Exactly retype the lines from the top of the data through the line containing "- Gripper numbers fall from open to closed", leaving out every picture.
--
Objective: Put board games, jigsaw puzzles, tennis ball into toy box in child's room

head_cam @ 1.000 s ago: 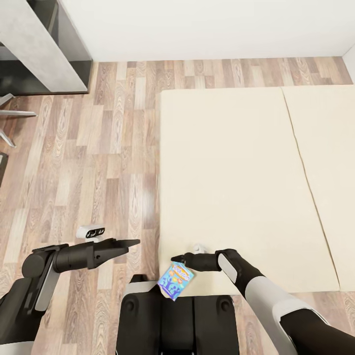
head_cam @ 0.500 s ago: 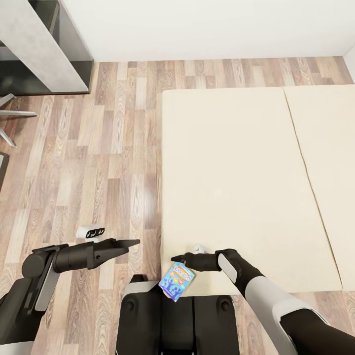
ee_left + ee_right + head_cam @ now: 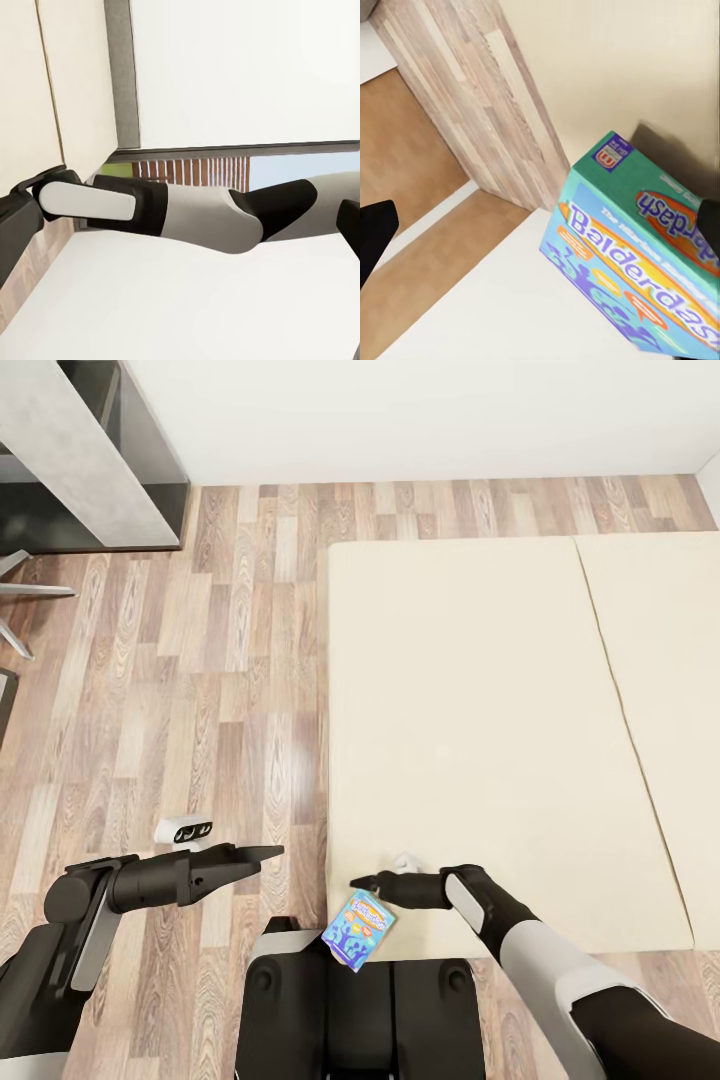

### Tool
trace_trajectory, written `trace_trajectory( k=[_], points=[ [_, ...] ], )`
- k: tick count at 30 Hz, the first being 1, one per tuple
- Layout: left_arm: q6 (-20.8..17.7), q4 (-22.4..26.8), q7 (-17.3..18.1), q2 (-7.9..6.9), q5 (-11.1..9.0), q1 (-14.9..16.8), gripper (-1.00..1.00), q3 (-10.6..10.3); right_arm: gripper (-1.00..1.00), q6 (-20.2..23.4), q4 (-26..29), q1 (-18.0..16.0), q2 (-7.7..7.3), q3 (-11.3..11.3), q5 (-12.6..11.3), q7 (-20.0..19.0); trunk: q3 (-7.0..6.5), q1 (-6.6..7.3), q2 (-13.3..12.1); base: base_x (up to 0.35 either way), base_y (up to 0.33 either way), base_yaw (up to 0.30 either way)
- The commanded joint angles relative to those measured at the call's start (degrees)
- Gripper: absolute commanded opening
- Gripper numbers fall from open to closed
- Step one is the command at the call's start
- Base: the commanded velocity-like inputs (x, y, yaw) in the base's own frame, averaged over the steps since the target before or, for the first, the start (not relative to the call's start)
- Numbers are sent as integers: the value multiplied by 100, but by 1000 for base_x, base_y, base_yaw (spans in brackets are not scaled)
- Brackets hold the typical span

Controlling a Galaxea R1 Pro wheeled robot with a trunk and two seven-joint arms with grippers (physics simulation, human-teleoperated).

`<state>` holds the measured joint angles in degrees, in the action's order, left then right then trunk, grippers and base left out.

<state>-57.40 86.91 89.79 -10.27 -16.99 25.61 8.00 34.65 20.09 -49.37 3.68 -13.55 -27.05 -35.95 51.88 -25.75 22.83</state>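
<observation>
The small blue board game (image 3: 358, 930) lies tilted at the near left corner of the bed (image 3: 480, 740), its lower end overhanging my trunk. My right gripper (image 3: 356, 883) hovers just above and beyond it, pointing left. In the right wrist view the box (image 3: 637, 277) reads "Balderdash". The fingers (image 3: 709, 225) sit far apart at the picture's edges, one overlapping the box's corner, so the gripper looks open and not closed on it. My left gripper (image 3: 275, 851) is held over the wood floor, open with nothing in it. The toy box, puzzles and tennis ball are out of view.
The cream bed has a seam (image 3: 610, 690) between its two panels. A corner of the grey table (image 3: 80, 450) and chair legs (image 3: 25, 595) are at the far left. Wood floor (image 3: 200, 660) lies between table and bed. A white wall runs behind.
The whole view has shifted a few pixels, so the bed edge sits slightly further right. My right arm has edged a little to the right. The blue box stays at the bed corner.
</observation>
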Motion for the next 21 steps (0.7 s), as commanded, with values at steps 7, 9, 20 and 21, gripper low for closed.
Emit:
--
> **Written solution**:
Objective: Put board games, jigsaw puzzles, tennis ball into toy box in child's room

head_cam @ 1.000 s ago: 
head_cam @ 0.500 s ago: 
ee_left + ee_right + head_cam @ now: 

### Tool
trace_trajectory, written `trace_trajectory( k=[_], points=[ [_, ...] ], )`
- k: tick count at 30 Hz, the first being 1, one per tuple
- Layout: left_arm: q6 (-20.8..17.7), q4 (-22.4..26.8), q7 (-17.3..18.1), q2 (-7.9..6.9), q5 (-11.1..9.0), q1 (-14.9..16.8), gripper (-1.00..1.00), q3 (-10.6..10.3); right_arm: gripper (-1.00..1.00), q6 (-20.2..23.4), q4 (-26..29), q1 (-18.0..16.0), q2 (-7.7..7.3), q3 (-11.3..11.3), q5 (-12.6..11.3), q7 (-20.0..19.0); trunk: q3 (-7.0..6.5), q1 (-6.6..7.3), q2 (-13.3..12.1); base: base_x (up to 0.35 either way), base_y (up to 0.33 either way), base_yaw (up to 0.30 either way)
- The commanded joint angles relative to those measured at the call's start (degrees)
- Gripper: absolute commanded opening
- Gripper numbers fall from open to closed

This completes the exercise.